# [TASK REQUIREMENTS]
Up to and including the line that contains "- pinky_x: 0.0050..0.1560", return every line from the start of the data, unchanged.

# [RECORDED INFORMATION]

--- START ---

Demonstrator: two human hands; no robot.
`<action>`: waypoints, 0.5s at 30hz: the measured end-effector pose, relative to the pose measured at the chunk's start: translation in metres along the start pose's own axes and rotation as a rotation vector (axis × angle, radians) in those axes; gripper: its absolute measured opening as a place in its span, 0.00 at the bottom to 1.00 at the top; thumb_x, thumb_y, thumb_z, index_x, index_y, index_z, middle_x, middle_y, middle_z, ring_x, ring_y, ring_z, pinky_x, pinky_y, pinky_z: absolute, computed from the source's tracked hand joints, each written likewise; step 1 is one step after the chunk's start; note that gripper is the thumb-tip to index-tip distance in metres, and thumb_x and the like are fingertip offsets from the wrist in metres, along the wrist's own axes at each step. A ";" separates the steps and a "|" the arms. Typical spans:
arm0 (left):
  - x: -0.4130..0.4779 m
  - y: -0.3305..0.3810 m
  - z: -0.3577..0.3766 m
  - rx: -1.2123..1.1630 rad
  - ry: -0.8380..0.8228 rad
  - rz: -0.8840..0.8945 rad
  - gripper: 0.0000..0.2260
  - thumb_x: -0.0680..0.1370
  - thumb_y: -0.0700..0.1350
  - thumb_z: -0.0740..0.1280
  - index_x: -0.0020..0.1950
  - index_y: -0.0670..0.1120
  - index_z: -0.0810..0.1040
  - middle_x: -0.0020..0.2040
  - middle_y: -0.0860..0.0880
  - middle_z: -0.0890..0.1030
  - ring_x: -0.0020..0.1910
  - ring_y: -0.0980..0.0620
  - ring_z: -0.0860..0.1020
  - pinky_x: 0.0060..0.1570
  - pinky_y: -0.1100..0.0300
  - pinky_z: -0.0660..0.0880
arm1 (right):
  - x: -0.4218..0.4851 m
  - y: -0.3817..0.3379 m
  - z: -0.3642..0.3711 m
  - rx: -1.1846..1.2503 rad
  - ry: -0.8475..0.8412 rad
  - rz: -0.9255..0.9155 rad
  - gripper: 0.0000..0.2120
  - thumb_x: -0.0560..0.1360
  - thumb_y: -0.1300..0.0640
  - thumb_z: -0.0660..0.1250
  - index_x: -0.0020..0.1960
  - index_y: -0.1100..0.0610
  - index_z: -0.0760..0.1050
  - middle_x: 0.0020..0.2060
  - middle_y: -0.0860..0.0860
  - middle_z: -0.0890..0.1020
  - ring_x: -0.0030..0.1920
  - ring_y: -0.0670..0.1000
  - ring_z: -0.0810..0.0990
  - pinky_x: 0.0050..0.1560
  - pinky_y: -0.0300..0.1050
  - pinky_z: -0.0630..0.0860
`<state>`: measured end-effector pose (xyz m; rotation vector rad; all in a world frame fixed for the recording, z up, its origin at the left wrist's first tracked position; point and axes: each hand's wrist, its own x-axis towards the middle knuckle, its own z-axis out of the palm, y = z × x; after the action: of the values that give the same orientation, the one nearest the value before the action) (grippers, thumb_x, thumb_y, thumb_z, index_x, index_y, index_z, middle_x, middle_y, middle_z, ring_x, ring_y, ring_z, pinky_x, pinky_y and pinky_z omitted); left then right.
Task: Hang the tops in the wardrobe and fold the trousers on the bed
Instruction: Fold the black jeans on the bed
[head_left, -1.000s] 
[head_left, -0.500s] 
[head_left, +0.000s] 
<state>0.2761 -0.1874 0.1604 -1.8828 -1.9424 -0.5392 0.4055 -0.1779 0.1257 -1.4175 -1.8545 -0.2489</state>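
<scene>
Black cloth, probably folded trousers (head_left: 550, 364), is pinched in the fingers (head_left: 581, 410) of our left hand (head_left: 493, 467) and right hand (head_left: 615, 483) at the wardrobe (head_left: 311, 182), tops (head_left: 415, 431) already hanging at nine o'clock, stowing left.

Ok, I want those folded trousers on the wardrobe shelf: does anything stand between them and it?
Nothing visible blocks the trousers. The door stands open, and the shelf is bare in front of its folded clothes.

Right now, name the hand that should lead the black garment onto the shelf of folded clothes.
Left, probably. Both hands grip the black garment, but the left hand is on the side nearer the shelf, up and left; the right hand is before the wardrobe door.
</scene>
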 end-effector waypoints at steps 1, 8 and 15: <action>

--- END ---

# [ANSWER TO THE PROBLEM]
Demonstrator: two human hands; no robot.
`<action>`: waypoints, 0.5s at 30hz: the measured end-effector pose, relative to the pose measured at the chunk's start: translation in metres along the start pose's own axes and rotation as a rotation vector (axis × angle, radians) in those axes; gripper: its absolute measured opening as a place in its span, 0.00 at the bottom to 1.00 at the top; thumb_x, thumb_y, thumb_z, index_x, index_y, index_z, middle_x, middle_y, middle_z, ring_x, ring_y, ring_z, pinky_x, pinky_y, pinky_z: absolute, computed from the source's tracked hand joints, each written likewise; step 1 is one step after the chunk's start; note that gripper is the thumb-tip to index-tip distance in metres, and thumb_x and the like are fingertip offsets from the wrist in metres, along the wrist's own axes at each step. A ";" separates the steps and a "|" the arms. Typical spans:
arm0 (left):
  - x: -0.4130..0.4779 m
  - y: -0.3305..0.3810 m
  - z: -0.3577..0.3766 m
  - rx: -1.2123..1.1630 rad
  - ry: -0.8380..0.8228 rad
  - rz: -0.8840..0.8945 rad
  - gripper: 0.0000..0.2260
  - thumb_x: -0.0680..0.1370
  - thumb_y: -0.0700..0.1350
  - thumb_z: -0.0740..0.1280
  - index_x: -0.0020..0.1950
  - index_y: -0.0670..0.1120
  - index_z: -0.0810..0.1040
  - middle_x: -0.0020..0.2040
  - middle_y: -0.0860..0.0880
  - middle_z: -0.0890..0.1030
  - ring_x: -0.0020..0.1910
  - ring_y: -0.0980..0.0620
  - ring_z: -0.0860..0.1020
  - pinky_x: 0.0060..0.1570
  - pinky_y: -0.1100..0.0300
  - pinky_z: -0.0660..0.0880
arm1 (right):
  - x: -0.4218..0.4851 m
  - y: -0.3817..0.3379 m
  - z: -0.3642..0.3711 m
  - rx: -1.1846..1.2503 rad
  - ry: -0.8475..0.8412 rad
  - rz: -0.9255..0.9155 rad
  - gripper: 0.0000..0.2120
  - thumb_x: -0.0560..0.1360
  - thumb_y: -0.1300..0.0640
  - thumb_z: -0.0660..0.1250
  - index_x: -0.0020..0.1960
  - index_y: -0.1100..0.0610
  - index_z: -0.0760..0.1050
  - middle_x: 0.0020..0.2060
  - middle_y: -0.0860..0.0860
  - middle_z: -0.0890..0.1020
  - ring_x: -0.0030..0.1920
  - ring_y: -0.0670..0.1000
  - ring_z: -0.0810..0.0990
  - pinky_x: 0.0050..0.1560

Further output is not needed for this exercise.